I hope as we travel around the country in this coming year, you’ll attend one of our seminars or presentations. Despite the efficiency of e-mail and webinars, there’s nothing like meeting you face-to-face, and we look forward to it.
On behalf of our entire staff, thank you for your support. We wish you a wonderful holiday season.
2009 Year End Wrap-Up: Social Media, Email, and CRM
[This was originally published earlier this week as Patron Technology’s “end of the year” newsletter — I’m reposting it here in case you missed it.]
Each year at this time, I take the opportunity to reflect on arts marketing on the Internet, the work we’ve done here at Patron Technology, and the work we will be
doing next year. As in past years, I’d like to use this as an opportunity to give my perspective on the direction that technology for
arts and cultural organizations is heading.
I’m going to talk briefly about what’s happened in the last year, but spend most of the time focusing on the future. One note before I get started: It’s hard to ignore the elephant in the room that arrived last week in the form of a report from the NEA about how the arts audience is shrinking. This is not news to anyone in the field, but it should spark an active debate on the topic, and will certainly put more pressure on those running arts organizations.
The Social Web Meets Main Street
My quick summary of what’s happened this year: The “socialization” of the Web has begun to really stick. Twitter and Facebook are not new phenomena—Facebook started up in 2004 and Twitter celebrated its third year in 2009. This was the year, however, that the consciousness of arts organizations woke up to the possibilities of how these new media types could work to their advantage. As you know, we’ve done several workshops as well as 12 live webinars and multiple articles on this subject. We are still amazed that Michelle Paul’s nine Facebook webinars this year drew a total of over 1,500 registrants!
The social Web is here to stay, and those organizations that embrace it, innovate with it, and use it wisely will reap benefits. This is definitely not a fad—it’s a new way of communicating.
Now, if you’re not totally convinced, let me present the following undisputed fact: Notwithstanding how effective your direct mail or other marketing efforts are, the hands-down winner for driving people to attend and/or participate in things arts and cultural has been and continues to be word of mouth.
Word of mouth wins by an order of magnitude. Someone telling their friend about what you’re doing is far more effective than any statement you can make on your own behalf. It stands to reason, then, that if social media is nothing more than word of mouth on steroids, and if you can harness discussions that other people are having about you, and can both incite and participate in them, you can finally begin to use word of mouth as a true marketing tactic.
I am always fascinated when I read stories in The New York Times about a Broadway show that is about to close. Inevitably, the writer will make a reference to the fact that the show “did not find its audience.” That is merely code for the fact that despite a huge marketing effort, people didn’t talk to their friends about the show, and the word of mouth machine never put the show into orbit where it could become a commercial success. It’s commonly accepted that good word of mouth is the sine qua non of arts marketing.
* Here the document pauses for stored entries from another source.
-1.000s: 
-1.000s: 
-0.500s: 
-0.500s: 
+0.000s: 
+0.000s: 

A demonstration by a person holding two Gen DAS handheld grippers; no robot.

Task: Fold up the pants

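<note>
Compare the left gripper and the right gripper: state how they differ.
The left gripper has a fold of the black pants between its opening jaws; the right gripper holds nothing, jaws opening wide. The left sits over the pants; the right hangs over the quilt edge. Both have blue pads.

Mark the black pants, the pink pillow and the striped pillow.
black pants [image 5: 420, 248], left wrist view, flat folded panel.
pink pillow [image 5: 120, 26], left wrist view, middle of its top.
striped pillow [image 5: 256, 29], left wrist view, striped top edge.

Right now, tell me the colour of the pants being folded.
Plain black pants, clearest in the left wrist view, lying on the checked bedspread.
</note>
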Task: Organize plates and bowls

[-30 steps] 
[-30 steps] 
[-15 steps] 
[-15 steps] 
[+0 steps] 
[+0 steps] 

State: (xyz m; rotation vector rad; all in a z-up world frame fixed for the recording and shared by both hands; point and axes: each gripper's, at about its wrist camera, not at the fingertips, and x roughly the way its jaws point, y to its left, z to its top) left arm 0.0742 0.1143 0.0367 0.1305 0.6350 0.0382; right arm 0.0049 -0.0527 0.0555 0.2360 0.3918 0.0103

That’s the key reason why I believe the social Web is so amazingly powerful and so incredibly important for arts organizations to embrace and to utilize. No, there are no rules of the road that have been tested for years. And no, there are no hard and fast ROI calculations that anyone has been able to come up with that make sense yet. It’s just too early.
But, like everything else online, rewards come soonest to those who take chances and innovate. In the early years of our business, clients used to tell us that they would let their interns and volunteers do their e-mail marketing. After all, wouldn’t it be best to have a 25-year-old who “understood technology” handle it? Well, it’s now commonly accepted that e-mail marketing should not be the realm of the volunteer or intern, because it’s too important a mouthpiece to the public.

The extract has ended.